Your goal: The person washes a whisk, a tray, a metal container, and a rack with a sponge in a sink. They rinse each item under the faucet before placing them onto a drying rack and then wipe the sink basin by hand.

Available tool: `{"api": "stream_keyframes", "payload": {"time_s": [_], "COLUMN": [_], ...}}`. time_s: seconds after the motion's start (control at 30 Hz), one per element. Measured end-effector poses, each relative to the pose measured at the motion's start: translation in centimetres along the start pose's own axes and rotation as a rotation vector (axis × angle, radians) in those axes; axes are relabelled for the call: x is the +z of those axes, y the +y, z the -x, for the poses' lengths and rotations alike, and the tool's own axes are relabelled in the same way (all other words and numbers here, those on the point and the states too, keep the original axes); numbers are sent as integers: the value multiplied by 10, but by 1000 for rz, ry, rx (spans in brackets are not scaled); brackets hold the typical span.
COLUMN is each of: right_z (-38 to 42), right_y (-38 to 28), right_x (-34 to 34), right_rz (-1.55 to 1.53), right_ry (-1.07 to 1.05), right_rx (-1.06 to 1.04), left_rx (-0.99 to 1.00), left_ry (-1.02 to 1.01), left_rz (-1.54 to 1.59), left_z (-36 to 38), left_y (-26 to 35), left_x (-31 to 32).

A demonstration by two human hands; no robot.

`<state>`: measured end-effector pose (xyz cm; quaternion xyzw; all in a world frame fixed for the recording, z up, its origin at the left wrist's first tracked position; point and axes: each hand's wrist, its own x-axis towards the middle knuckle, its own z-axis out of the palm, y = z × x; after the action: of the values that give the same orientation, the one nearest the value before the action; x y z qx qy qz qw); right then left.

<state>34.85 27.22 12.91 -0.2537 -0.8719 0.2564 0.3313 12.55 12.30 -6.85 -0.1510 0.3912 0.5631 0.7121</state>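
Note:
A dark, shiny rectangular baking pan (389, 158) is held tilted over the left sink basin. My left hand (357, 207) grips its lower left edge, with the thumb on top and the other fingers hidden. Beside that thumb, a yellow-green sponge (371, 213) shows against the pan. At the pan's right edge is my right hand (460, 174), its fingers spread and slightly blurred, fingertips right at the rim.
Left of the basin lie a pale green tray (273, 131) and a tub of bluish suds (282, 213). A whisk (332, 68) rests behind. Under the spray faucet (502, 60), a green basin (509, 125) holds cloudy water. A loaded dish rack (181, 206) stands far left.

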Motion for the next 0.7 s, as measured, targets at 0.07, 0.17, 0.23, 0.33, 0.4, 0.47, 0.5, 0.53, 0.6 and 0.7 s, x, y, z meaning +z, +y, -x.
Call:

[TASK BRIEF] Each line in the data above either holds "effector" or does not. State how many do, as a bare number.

[WRITTEN RESPONSE] 2